● GIVEN DATA
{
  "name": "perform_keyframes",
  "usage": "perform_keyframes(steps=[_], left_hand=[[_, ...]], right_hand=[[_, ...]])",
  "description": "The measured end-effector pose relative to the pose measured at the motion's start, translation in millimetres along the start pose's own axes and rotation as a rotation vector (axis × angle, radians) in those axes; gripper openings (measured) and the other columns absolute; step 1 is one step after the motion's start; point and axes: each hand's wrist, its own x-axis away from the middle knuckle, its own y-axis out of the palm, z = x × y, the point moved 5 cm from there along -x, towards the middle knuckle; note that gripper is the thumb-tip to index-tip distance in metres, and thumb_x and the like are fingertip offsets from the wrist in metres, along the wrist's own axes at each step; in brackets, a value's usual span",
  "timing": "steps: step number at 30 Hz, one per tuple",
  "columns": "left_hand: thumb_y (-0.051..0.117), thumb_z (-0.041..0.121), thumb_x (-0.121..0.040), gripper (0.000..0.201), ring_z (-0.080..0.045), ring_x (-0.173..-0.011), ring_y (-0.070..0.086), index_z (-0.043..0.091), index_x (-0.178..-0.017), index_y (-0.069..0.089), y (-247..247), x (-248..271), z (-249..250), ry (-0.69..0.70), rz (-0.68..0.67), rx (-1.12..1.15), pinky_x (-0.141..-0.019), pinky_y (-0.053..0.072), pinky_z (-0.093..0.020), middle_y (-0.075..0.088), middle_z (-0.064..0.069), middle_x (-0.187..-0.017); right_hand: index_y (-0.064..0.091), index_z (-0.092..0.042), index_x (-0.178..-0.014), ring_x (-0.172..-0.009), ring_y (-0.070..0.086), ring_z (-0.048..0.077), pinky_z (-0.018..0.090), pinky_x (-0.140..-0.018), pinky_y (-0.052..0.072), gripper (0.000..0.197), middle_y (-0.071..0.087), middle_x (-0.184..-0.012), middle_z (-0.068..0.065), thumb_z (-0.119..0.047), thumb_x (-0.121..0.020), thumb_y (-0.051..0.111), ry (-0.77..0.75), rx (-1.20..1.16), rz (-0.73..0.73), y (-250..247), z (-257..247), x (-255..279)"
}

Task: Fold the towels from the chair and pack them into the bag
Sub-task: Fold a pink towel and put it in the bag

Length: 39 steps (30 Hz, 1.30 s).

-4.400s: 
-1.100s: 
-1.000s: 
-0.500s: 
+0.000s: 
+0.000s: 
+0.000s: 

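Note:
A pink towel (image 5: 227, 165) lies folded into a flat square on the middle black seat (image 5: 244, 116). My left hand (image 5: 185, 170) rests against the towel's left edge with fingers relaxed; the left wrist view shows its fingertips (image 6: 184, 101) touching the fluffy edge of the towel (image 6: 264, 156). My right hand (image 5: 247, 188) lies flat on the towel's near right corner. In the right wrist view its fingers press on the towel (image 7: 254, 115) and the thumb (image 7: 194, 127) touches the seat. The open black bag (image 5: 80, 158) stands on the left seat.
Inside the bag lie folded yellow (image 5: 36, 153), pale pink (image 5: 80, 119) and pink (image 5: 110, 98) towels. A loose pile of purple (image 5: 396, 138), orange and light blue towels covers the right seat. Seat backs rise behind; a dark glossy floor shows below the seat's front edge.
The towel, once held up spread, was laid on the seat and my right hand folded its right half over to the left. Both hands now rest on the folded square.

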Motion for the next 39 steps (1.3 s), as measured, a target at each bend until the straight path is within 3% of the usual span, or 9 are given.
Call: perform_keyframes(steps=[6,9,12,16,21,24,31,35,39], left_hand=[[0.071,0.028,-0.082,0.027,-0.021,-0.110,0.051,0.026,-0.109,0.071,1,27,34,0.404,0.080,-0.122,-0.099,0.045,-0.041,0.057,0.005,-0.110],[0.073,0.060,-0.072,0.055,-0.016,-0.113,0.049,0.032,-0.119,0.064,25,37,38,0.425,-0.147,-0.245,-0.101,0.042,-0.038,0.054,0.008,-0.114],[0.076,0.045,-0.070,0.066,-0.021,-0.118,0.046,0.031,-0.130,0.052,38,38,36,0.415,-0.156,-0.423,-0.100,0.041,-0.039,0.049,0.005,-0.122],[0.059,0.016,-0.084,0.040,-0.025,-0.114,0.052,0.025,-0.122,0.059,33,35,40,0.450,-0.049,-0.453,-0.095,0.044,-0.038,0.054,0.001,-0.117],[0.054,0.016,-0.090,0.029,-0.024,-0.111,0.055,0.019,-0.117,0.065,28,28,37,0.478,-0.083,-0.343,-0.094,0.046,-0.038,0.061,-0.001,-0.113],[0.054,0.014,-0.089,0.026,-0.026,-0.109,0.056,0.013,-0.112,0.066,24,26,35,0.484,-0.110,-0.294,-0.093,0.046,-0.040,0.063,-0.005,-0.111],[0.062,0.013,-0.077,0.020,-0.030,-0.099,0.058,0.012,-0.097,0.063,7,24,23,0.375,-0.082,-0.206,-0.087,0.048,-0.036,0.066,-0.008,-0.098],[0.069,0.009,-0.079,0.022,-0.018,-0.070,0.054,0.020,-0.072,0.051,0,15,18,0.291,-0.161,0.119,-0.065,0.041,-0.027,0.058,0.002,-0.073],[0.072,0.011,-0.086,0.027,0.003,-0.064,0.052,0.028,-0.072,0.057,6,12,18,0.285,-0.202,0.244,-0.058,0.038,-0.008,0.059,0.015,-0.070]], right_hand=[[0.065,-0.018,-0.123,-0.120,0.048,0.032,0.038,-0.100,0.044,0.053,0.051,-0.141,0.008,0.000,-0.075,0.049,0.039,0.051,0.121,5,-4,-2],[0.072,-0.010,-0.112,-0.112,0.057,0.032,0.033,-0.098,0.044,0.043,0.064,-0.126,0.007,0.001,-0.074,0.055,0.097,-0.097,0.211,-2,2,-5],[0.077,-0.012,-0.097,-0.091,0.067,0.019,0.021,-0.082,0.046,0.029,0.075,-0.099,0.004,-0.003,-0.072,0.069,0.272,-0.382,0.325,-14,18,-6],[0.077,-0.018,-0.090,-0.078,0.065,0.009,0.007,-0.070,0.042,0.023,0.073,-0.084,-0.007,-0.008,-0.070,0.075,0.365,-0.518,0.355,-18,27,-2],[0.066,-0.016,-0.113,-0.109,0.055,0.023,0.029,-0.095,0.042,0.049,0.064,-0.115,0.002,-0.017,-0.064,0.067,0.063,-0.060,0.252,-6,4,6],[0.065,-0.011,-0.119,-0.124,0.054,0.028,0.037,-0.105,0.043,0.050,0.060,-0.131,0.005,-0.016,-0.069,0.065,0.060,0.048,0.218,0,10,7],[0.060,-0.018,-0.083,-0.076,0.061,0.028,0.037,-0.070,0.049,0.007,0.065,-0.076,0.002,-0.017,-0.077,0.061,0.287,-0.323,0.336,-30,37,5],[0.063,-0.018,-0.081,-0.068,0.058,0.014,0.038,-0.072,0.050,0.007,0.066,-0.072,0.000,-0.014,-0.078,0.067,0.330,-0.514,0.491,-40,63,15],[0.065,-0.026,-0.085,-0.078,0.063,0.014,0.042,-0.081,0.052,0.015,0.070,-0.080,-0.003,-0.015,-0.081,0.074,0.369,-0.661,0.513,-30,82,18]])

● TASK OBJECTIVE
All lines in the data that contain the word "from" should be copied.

● EXERCISE OUTPUT
  "description": "The measured end-effector pose relative to the pose measured at the motion's start, translation in millimetres along the start pose's own axes and rotation as a rotation vector (axis × angle, radians) in those axes; gripper openings (measured) and the other columns absolute; step 1 is one step after the motion's start; point and axes: each hand's wrist, its own x-axis away from the middle knuckle, its own y-axis out of the palm, z = x × y, the point moved 5 cm from there along -x, towards the middle knuckle; note that gripper is the thumb-tip to index-tip distance in metres, and thumb_x and the like are fingertip offsets from the wrist in metres, along the wrist's own axes at each step; in brackets, a value's usual span",
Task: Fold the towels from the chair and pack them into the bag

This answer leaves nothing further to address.